Mas, para analistas, o corte no guidance chama a atenção e vai muito além da venda de produtos manipulados. “A magnitude do corte na produção é chocante”, disse Markus Manns, gestor de portfólio da empresa de fundos mútuos Union Investment, acionista da farmacêutica, à agência Reuters. Segundo ele, o “buraco é mais embaixo” do que a venda de cópias ilegais.

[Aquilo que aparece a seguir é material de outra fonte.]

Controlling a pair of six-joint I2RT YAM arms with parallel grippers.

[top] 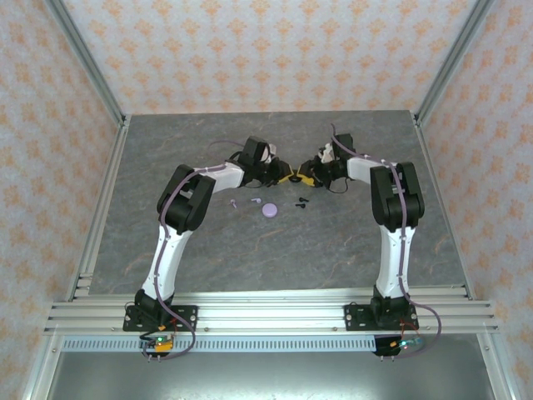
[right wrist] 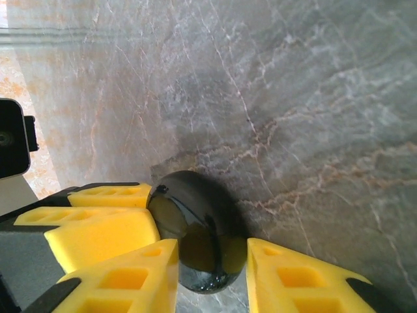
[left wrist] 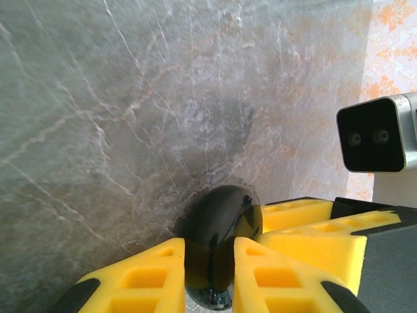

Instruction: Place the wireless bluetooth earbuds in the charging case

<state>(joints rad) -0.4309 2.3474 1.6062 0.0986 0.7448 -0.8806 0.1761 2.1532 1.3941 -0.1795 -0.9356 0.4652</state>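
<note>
Currently, my left claw [left wrist: 208, 242] clamped on the black case [left wrist: 221, 215] toward the far edge of the table [top: 208, 250], right claw [right wrist: 210, 242] straddling that case, grip I cannot tell, lilac earbuds [top: 234, 202], lilac case [top: 270, 209] and black earbuds [top: 301, 202] lying mid-table, apart.

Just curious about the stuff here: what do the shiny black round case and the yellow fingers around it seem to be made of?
The black case is probably hard glossy plastic, since it mirrors bright highlights. The yellow fingers look like matte moulded or printed plastic, with hollow pockets and no shine.
</note>
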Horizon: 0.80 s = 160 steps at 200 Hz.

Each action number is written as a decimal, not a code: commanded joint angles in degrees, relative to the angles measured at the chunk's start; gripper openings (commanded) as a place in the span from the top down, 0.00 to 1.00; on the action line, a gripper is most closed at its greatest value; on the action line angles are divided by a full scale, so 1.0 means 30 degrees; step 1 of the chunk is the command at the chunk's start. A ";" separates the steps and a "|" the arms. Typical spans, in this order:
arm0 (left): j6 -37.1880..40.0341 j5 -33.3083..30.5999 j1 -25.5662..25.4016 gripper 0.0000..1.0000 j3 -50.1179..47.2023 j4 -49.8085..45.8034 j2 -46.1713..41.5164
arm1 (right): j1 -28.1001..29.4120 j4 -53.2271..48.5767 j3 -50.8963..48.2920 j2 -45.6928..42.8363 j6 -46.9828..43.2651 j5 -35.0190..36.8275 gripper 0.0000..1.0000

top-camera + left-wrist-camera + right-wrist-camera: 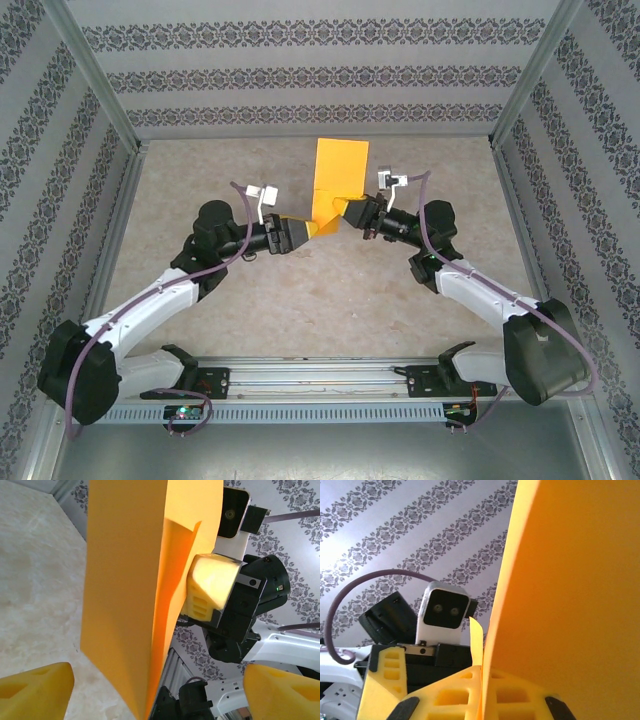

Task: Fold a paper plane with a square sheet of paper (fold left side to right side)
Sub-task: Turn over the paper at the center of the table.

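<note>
Right gripper [349, 212] clamped tight on the orange sheet of paper [338, 168]; the partly folded sheet rises upright from between its fingers [445, 700]. Left gripper [306, 229] gapes wide, holding nothing. The paper's lower corner hangs between its fingers [37, 692], apparently touching neither.

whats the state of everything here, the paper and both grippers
sheet of paper: partly folded, layers overlapping, held up in the air
left gripper: open, fingers either side of the sheet's lower end, not clamping it
right gripper: shut on the sheet of paper
</note>
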 commanded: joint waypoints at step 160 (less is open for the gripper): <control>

A odisseia do novo CEO também afeta as ações. A empresa informou que Maziar Mike Doustdar, executivo de carreira na própria Novo Nordisk, será o novo CEO no lugar de Jorgensen. Responsável pelas operações internacionais da companhia, Doustdar foi uma escolha inesperada. Em meio às dificuldades recentes, o mercado esperava que a Novo recorresse a um nome de fora para liderar a próxima fase da empresa. Os desafios, então, ficam nas mãos daquela que será o sexto CEO da Novo e o primeiro não dinamarquês a liderar a empresa em seus 102 anos de história.

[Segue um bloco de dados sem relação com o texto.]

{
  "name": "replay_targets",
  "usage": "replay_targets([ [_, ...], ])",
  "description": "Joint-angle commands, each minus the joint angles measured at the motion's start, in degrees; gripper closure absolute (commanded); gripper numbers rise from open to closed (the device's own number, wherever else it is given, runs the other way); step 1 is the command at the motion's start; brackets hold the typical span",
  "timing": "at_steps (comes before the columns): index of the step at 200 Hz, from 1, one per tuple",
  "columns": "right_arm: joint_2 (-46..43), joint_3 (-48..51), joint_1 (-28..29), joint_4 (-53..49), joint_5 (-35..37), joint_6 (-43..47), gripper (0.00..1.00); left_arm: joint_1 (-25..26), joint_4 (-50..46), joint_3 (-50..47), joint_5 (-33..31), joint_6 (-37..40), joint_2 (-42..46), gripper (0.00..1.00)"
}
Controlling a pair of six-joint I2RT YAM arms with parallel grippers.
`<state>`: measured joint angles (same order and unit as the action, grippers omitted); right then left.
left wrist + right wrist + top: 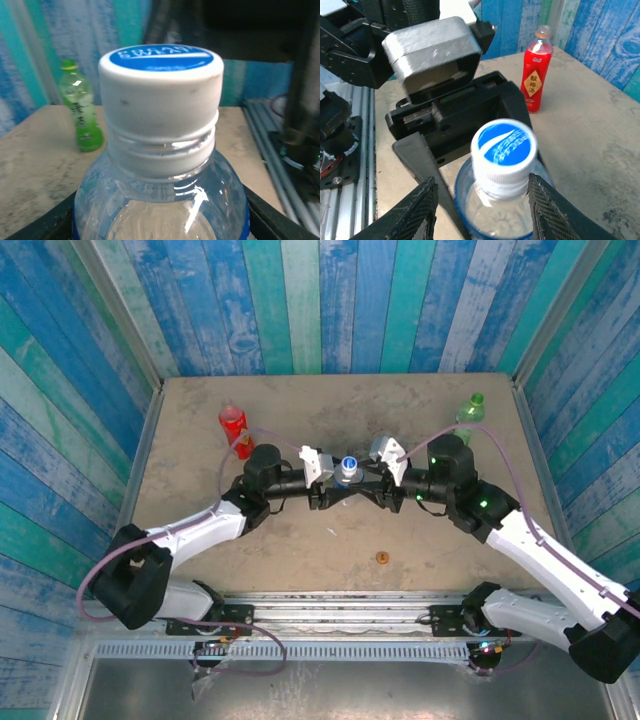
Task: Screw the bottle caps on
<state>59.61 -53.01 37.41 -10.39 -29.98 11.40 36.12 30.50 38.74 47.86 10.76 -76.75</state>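
Clear bottle (492, 220) stands upright, blue-topped cap (504, 145) pointing up.

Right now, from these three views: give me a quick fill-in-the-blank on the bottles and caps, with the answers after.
1. The screw cap on the clear bottle has white sides and a ___ top.
2. The loose cap lying on the table in front of the arms is ___.
3. The far-right bottle is translucent ___.
4. In the top view, the red bottle stands at the table's far ___ side.
Missing words: blue; orange; green; left.
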Motion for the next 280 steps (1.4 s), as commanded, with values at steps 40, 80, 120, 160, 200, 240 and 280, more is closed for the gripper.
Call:
replay_targets([
  [40, 2.3, -2.8, 0.0, -0.7, -4.6, 1.5, 0.57, 0.2, -5.9, 2.8, 11.4, 2.4, -0.5, 0.48],
  [80, 2.6, -2.4, 0.0, -0.7, -5.7, 1.1, 0.74, 0.2, -4.0, 2.7, 9.8, 1.5, -1.0, 0.48],
  [120, 2.7, -0.3, 1.1, 3.0, 4.1, -6.1, 0.81, 0.2, 6.2, 0.6, -6.1, -5.0, -1.1, 0.49],
  [160, 4.3, 5.1, 5.4, 9.6, 36.6, -20.2, 0.82, 0.2, 17.7, 2.4, -28.7, -13.5, -6.8, 0.5],
  [200, 12.8, 1.2, 7.3, 6.6, 44.1, -31.8, 0.78, 1.7, 18.5, 4.3, -36.7, -10.4, -10.0, 0.5],
  [240, 11.9, 0.4, 7.2, 11.1, 35.7, -21.8, 0.62, 1.5, 15.8, 3.0, -31.2, -9.4, -9.1, 0.51],
  [280, 5.0, 1.8, 3.5, 9.8, 23.9, -11.8, 0.44, -1.3, 16.8, -0.3, -14.9, -10.6, -7.5, 0.51],
])
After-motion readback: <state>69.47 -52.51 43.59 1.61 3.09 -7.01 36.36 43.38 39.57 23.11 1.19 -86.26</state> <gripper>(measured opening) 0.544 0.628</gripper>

Agora, cabe a farmacêutica dinamarquesa provar que consegue acompanhar o ritmo da rival americana Eli Lilly, que também fabrica o antidiabético Mounjaro. Num horizonte próximo, o mercado deve ficar ainda mais competitivo, com diversas outras empresas desenvolvendo seus próprios medicamentos para perda de peso, após a queda de patentes.
“Acredito que estamos muito bem posicionados com nossa capacidade de produção, nossa ciência, nossas atividades comerciais e nosso reconhecimento de marca para conquistar cada vez mais espaço neste mercado”, disse Doustdar.